Mattarella convoca Conte ma si presentano Salvini e Di Maio. Salgono separati, un po' nervosi, però uniti nell'ultimo, estremo tentativo di accendere la macchina Jamaica. Niente da fare, il capo dello Stato non cede, la dichiarazione europeista di Paolo Savona è considerata blanda, «insufficiente» e troppo fumosa, soprattutto svicola sulla questione cruciale, il piano per uscire dalla moneta unica. Dunque nessun accordo, nessun governo, a Palazzo Chigi ci va Cottarelli e si torna a votare in un clima da faida. «Nessuno può sostenere che io abbia ostacolato il governo del cambiamento di Lega e M5s. Anzi, li ho agevolati in ogni modo, ho dato loro tutto il tempo richiesto - spiega il presidente - Ho persino accettato un premier tecnico per un esecutivo politico. Ma non potevo consentire che all'Economia ci fosse un ministro che vuole abbandonare l'euro».
Quindi Mattarella c'è riuscito, ha tenuto il punto. Lo ha fatto, prosegue, «per tutelare il risparmio degli italiani: negli ultimi giorni l'incertezza delle nostre posizioni ha posto in allarme gli investitori che hanno sostenuto i nostri titoli e l'impennata dello spread riduce le risorse statali e aumenta i mutui». Questo è «riaffermare concretamente la sovranità italiana». Poi c'è una questione di prerogative. «Il presidente della Repubblica svolge un ruolo di garanzia che non può subire imposizioni, è lui che deve firmare i decreti di nomina assumendosene la responsabilità. Ho accettato tutte le proposte tranne quella del ministro dell'Economia ma dai partiti ho registrato indisponibilità a qualsiasi soluzione».

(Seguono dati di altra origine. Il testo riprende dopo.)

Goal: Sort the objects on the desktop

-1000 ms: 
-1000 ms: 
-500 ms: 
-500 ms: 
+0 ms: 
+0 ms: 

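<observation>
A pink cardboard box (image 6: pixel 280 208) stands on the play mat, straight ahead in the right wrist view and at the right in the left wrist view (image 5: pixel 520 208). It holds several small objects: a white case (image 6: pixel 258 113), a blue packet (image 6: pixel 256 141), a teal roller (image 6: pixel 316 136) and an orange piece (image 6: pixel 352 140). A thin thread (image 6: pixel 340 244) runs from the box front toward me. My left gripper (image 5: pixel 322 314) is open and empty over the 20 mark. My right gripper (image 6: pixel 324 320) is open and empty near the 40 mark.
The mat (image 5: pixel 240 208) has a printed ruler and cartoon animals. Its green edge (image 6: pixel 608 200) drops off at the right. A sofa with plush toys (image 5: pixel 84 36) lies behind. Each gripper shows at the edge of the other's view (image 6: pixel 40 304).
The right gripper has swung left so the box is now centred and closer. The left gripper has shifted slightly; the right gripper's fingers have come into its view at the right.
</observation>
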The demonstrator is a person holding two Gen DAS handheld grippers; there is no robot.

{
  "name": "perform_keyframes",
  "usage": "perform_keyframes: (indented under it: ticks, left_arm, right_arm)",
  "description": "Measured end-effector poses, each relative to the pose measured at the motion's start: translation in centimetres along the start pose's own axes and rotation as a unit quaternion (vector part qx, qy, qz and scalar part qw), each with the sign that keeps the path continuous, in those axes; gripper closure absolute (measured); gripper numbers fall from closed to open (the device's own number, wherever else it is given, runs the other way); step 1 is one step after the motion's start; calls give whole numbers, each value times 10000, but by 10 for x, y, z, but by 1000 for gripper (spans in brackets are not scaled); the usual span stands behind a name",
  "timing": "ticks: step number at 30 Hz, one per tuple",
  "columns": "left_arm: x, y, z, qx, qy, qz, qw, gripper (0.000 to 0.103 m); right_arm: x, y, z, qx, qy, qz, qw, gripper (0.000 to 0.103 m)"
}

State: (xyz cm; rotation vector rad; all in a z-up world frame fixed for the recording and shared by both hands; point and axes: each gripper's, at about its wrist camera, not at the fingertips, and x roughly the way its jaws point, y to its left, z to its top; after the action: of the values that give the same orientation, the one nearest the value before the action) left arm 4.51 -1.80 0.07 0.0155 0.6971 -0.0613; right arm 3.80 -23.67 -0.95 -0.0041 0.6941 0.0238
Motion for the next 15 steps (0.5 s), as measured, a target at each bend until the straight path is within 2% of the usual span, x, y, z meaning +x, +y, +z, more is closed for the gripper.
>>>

Così alle 19, quando il premier incaricato è arrivato, i giochi erano già fatti. Il professore aveva con se' la lista dove Savona figurava comunque ministro dell'Economia, senza se e senza ma, senza mediazioni e senza le ipotesi alternative fiorite nella giornata, dallo spostamento alle Politiche comunitarie allo spacchettamento del ministero: a lui le Finanze, cioè le tasse, a un altro il Tesoro, ossia i rapporti con la Ue. Tutto inutile, dopo 85 giorni è la rottura, il tilt di sistema, il corto circuito istituzionale. Alle otto di sera Giuseppe Conte ha rimesso il suo mandato, ora sotto con Carlo Cottarelli che ci porterà alle elezioni in autunno.
«Mattarella ha posto il veto su Savona», dicono in serata dai quartier generali di Lega e M5s, preparandosi a una campagna che avrà il Colle nel mirino. «In Costituzione non ci sono veti, semmai irrigidimenti delle forze politiche», replicano dal Quirinale. Ed è proprio questo il cuore del discorsetto che il capo dello Stato ha fatto nel due colloqui con Salvini e Di Maio: i ministri li propone il presidente incaricato e li nomina il presidente della Repubblica. Se ritiene un candidato non idoneo o non in linea con gli impegni internazionali del Paese, ha il dovere di rifiutarsi di controfirmare la nomina. Punto. Il resto, visto dal Palazzo dei Papi, sono forzature e indebite ingerenze. E nonostante le varie possibilità di trovare un accomodamento, Carroccio e Cinque stelle non hanno mai realmente preso in considerazione delle soluzioni subordinate. Savona, teorico dell'uscita dall'euro, poteva sedere ovunque ma non sulla poltrona che fu di Luigi Einaudi.
Il giro in taxi del professore foggiano finisce così mestamente dopo cinque giorni in un caldo tramonto romano senza mai essersi avvicinato a Palazzo Chigi.
All'uscita poche parole e nessuna polemica: «Ringrazio il capo dello Stato per la fiducia. Ho profuso il massimo sforzo con la collaborazione completa delle due forze politiche che mi hanno indicato». E che adesso chiedono l'impeachment di Mattarella.